En province, la question des terrains n’était pas si difficile à résoudre. Avec de l’ingéniosité et de la persévérance, on trouva des champs inoccupés que les propriétaires consentirent à prêter ou à louer à bas prix ; ou bien l’autorité militaire, la société des courses, la compagnie du chemin de fer concédèrent aux lycéens et aux sociétés athlétiques l’usage des terrains dont elles pouvaient disposer. Mais un autre inconvénient se présenta : l’absence d’émulation. L’émulation est l’essence du foot-ball. Il n’y a pas d’intérêt à y jouer entre camarades qui se connaissent trop bien, qui vivent ensemble depuis longtemps ; à Paris, il y a dix lycées : chaque ville de province n’en a qu’un... On voit, par ce rapide exposé, toutes les chances qu’avait le foot-ball d’expirer, faute de foot-ballers. Or, depuis dix ans, le mouvement athlétique a subi bien des vicissitudes, bien des arrêts ; il y a eu parfois des enthousiasmes exagérés, plus souvent encore des découragements injustifiés.
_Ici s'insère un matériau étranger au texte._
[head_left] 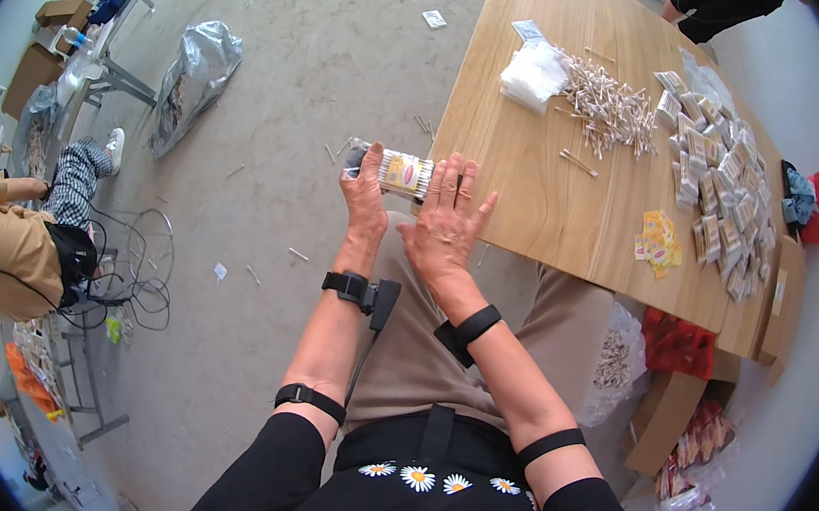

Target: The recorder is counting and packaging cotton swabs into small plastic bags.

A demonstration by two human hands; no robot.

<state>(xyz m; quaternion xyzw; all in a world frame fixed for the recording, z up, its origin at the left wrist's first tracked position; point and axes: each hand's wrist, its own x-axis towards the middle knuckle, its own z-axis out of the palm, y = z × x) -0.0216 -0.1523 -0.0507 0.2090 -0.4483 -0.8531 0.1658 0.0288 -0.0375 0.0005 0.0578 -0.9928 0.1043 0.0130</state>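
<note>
My left hand is closed around a clear bag of cotton swabs with a yellow and white label, held level just off the table's left edge. My right hand lies flat, its fingers stretched out side by side, against the right end of that bag. On the wooden table, a heap of loose cotton swabs lies beside a stack of clear plastic bags. Small yellow labels are spread nearer to me. Many filled swab packs are piled along the right side.
Below the table's near edge are a clear sack of swabs, a red bag and a cardboard box. Another person sits at the left. A silvery plastic bag lies on the floor, with stray swabs about.
</note>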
L’aviron n’a pas prospéré comme on s’y attendait : ce sport si parfait au point de vue du travail musculaire, si captivant par « l’ivresse de nature » qu’il procure à ses adeptes, n’a encore séduit qu’une portion relativement infime de notre jeunesse. Quant au jeu de longue-paume, si intéressant et qui a l’avantage supérieur d’être pour la France un exercice traditionnel, un exercice vraiment national, nous avons en vain travaillé à lui rendre son ancienne popularité. Impossible de faire prendre la boxe, même la boxe « française », qui est un art tout parisien... A de certains moment les courses à pied ont fléchi ; les maîtres de manège, les professeurs d’escrime et de gymnastique se plaignent sans cesse de la concurrence que leur fait la bicyclette : leur clientèle diminue... Un seul sport n’a connu ni arrêts ni reculs : le foot-ball. A quoi cela peut-il tenir ―― du moment que les circonstances lui ont toujours été adverses ―― sinon à la valeur intrinsèque du jeu lui-même, aux émotions qu’il procure, à l’intérêt qu’il présente ?
 
Si les règlements du foot-ball sont assez complexes, on peut toutefois les ramener à quatre ou cinq règles fondamentales qui sont simples. Que cherche le joueur ? Il vise à s’emparer du ballon, à l’amener près de la ''ligne de but'' de l’adversaire et à lui faire toucher terre derrière cette ligne et le plus près possible du ''but'' que marquent deux grands piquets réunis à mi-hauteur par une barre transversale. S’il y parvient, il marque un ''essai'', lequel se chiffre par un certain nombre de points pour son camp : le ballon est alors placé sur une ligne perpendiculaire à la ligne de but et partant de l’endroit où l’essai a été fait ; on pose le ballon à terre sur un point quelconque de cette ligne et d’un coup de pied savamment donné, un joueur s’efforce de le faire passer entre les deux piquets, et au-dessus de la barre transversale ; l’essai est alors « transformé en but » et de nouveaux points sont comptés : c’est leur total qui tout à l’heure établira la victoire. Le football, en effet, se joue, à la différence de la plupart des jeux,en quatre-vingts minutes ; la partie se divise en deux portions de quarante minutes chacune : pendant l’entracte qui les sépare, les camps changent de côté. A la fin de la partie on additionne les points ; plus les équipes sont fortes, moins élevés seront les totaux : si rien n’a été marqué d’aucun côté, le match est nul.